RIT DPRL CROHME 2014
DPRL CROHME 2014
Copyright (c) 2013-2014 Lei Hu, Kenny Davila, Francisco Alvaro, Richard Zanibbi
DPRL CROHME 2014 is free software: you can redistribute it and/or modify it under the terms of the GNU General Public License as published by the Free Software Foundation, either version 3 of the License, or (at your option) any later version.
DPRL CROHME 2014 is distributed in the hope that it will be useful, but WITHOUT ANY WARRANTY; without even the implied warranty of MERCHANTABILITY or FITNESS FOR A PARTICULAR PURPOSE. See the GNU General Public License for more details.
You should have received a copy of the GNU General Public License along with DPRL CROHME 2014. If not, see http://www.gnu.org/licenses/.
- Lei Hu: email@example.com
- Kenny Davila: firstname.lastname@example.org
- Francisco Alvaro: email@example.com
- Richard Zanibbi: firstname.lastname@example.org
This document is about DPRL's submission for the CROHME 2014. CROHME is the abbreviation of Competition on Recognition of Online Handwritten Mathematical Expression
The handwritten mathematical expression is preprocessed and rendered to an image. Symbol segmentation considers strokes in time series, using a binary AdaBoost classifier to determine which stroke pairs to merge. Then for each stroke, we compute three kinds of shape context features (stroke pair, local neighborhood and global shape contexts) with different scales, 21 stroke pair geometric features and symbol classification scores for the current stroke and stroke pair. The stroke pair shape context features covers the current stroke and the following stroke in time series. The local neighborhood shape context features includes the current stroke and its three nearest neighbor strokes in distance while the global shape context features covers the expression. Principal component analysis (PCA) is used for dimensionality reduction. The details of the segmentation can be found in the paper Segmenting Handwritten Math Symbols Using AdaBoost and Multi-Scale Shape Context Features.

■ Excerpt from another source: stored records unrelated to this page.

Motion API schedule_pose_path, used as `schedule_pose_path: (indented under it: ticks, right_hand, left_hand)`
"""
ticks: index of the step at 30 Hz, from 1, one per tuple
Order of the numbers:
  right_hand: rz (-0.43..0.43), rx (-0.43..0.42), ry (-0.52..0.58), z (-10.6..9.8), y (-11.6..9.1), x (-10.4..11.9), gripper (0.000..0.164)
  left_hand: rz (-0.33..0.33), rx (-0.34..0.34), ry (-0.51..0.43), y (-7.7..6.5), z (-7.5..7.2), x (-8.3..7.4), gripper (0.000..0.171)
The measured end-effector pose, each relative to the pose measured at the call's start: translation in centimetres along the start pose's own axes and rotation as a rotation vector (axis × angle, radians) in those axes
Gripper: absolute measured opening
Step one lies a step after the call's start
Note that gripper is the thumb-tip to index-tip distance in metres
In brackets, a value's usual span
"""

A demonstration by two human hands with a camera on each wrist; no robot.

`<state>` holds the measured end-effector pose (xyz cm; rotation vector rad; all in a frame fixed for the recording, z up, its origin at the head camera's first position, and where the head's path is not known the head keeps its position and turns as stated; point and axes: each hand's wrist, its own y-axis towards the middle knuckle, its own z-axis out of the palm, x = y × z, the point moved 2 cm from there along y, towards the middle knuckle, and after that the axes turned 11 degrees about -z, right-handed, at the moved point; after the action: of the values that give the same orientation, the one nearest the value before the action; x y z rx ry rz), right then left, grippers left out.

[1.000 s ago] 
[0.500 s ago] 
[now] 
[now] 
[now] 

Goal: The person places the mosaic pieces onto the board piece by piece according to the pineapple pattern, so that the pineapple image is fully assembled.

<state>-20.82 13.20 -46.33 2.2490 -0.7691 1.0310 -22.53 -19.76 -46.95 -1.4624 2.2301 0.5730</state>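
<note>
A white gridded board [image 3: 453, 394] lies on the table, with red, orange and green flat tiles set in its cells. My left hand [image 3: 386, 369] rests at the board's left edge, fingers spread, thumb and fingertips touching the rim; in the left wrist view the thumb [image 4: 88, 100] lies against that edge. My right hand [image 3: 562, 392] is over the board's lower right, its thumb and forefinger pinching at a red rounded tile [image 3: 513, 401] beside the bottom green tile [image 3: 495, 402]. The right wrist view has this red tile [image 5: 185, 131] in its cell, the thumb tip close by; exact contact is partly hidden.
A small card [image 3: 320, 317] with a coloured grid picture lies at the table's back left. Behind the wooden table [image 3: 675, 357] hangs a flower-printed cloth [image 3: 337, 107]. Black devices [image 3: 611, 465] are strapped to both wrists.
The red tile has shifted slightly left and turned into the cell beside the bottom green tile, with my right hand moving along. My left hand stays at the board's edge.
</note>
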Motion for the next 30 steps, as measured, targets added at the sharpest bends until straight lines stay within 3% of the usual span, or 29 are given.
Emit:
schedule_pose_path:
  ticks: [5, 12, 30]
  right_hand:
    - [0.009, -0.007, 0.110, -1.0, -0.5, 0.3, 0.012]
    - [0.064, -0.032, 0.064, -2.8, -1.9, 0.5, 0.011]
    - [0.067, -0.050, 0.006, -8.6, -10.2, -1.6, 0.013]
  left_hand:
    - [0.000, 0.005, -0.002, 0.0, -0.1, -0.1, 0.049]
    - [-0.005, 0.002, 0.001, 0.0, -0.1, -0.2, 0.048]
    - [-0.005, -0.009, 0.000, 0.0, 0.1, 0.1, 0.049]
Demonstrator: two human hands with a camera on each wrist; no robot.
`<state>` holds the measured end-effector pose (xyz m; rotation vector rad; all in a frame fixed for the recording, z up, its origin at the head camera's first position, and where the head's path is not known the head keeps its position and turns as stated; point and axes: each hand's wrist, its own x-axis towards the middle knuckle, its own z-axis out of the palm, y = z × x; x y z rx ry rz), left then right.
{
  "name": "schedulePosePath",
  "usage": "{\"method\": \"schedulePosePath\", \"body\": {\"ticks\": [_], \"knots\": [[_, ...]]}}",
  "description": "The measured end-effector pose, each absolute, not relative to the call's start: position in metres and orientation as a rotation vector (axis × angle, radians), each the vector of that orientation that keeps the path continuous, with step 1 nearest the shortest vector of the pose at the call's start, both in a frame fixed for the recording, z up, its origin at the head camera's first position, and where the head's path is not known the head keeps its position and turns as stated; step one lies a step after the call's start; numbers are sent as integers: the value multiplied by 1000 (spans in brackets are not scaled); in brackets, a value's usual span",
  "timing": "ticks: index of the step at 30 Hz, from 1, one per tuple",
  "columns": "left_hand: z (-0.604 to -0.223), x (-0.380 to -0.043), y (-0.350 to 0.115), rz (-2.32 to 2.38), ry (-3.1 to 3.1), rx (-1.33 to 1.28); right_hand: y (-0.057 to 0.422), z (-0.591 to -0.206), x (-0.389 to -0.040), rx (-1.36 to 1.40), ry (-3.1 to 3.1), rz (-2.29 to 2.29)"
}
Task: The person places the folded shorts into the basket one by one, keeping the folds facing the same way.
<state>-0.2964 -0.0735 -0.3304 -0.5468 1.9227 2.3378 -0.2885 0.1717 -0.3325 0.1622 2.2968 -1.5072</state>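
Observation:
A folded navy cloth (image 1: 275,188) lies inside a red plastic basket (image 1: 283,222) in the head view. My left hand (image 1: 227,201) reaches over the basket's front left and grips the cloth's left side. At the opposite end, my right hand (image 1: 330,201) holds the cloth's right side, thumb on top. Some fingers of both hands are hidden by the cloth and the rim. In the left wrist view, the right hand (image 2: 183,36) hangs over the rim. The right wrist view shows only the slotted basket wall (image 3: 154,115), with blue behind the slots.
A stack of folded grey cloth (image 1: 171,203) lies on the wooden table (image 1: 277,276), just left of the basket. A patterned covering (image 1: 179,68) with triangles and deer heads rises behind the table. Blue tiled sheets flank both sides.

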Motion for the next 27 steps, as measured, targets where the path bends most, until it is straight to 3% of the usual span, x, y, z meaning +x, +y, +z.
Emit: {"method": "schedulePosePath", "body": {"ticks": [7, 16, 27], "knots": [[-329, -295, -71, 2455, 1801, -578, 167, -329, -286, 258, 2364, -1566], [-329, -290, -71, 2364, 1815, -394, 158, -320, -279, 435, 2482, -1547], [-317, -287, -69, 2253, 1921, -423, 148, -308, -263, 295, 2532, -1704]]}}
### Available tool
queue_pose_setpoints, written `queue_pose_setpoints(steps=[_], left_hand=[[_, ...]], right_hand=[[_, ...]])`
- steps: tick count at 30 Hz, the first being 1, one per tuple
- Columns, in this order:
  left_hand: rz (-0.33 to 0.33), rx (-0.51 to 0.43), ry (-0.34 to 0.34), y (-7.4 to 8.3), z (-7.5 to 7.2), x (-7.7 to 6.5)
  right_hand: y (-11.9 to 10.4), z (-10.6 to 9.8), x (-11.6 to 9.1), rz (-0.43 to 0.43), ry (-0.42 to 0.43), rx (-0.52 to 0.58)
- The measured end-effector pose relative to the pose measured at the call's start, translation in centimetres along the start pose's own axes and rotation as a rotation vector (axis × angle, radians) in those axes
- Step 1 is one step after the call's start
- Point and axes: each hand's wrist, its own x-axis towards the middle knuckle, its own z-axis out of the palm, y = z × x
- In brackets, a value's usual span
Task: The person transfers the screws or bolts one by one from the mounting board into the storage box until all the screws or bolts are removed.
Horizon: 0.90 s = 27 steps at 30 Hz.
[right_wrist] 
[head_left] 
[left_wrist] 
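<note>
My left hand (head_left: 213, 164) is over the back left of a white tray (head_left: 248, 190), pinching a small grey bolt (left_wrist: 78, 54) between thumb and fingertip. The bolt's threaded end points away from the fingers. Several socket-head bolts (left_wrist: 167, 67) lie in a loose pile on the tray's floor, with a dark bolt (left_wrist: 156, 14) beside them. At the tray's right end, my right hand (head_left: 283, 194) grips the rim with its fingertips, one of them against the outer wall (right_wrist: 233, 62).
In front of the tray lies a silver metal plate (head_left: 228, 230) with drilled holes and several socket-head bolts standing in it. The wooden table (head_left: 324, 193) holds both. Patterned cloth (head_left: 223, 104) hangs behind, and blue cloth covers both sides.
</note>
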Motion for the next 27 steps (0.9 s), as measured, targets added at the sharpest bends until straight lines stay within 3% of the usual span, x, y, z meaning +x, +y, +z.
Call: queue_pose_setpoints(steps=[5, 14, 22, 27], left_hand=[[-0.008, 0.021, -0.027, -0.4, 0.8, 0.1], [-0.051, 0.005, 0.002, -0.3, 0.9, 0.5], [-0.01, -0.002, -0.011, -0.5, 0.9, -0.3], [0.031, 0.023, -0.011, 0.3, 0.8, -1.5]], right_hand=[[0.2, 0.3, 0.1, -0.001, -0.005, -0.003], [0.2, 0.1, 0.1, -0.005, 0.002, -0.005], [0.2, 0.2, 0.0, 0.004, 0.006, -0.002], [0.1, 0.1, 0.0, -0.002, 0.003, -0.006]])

The symbol classifier uses a SVM with Gaussian Kernel trained for probabilistic classification for the symbol classification task. The feature vector used to describe each symbol contains a combination of general on-line features with some adaptations of off-line features. The on-line features used include the normalized length of the lines, number of traces, covariance matrix of the point coordinates, number of points with high variation in curvature and total angular variation used to draw each symbol. The off-line features include: normalized aspect ratio; the count, position of the first and position of the last times that traces intersect a set of lines at fixed horizontal and vertical positions (crossings); 2D fuzzy histograms of points and fuzzy histograms of orientations of the lines. All symbols are pre-processed in order to smooth the traces and reduce the amount of noise present on the symbol. More details about the symbol classifier can be found in the paper Using Off-line Features and Synthetic Data for On-line Handwritten Math Symbol Recognition.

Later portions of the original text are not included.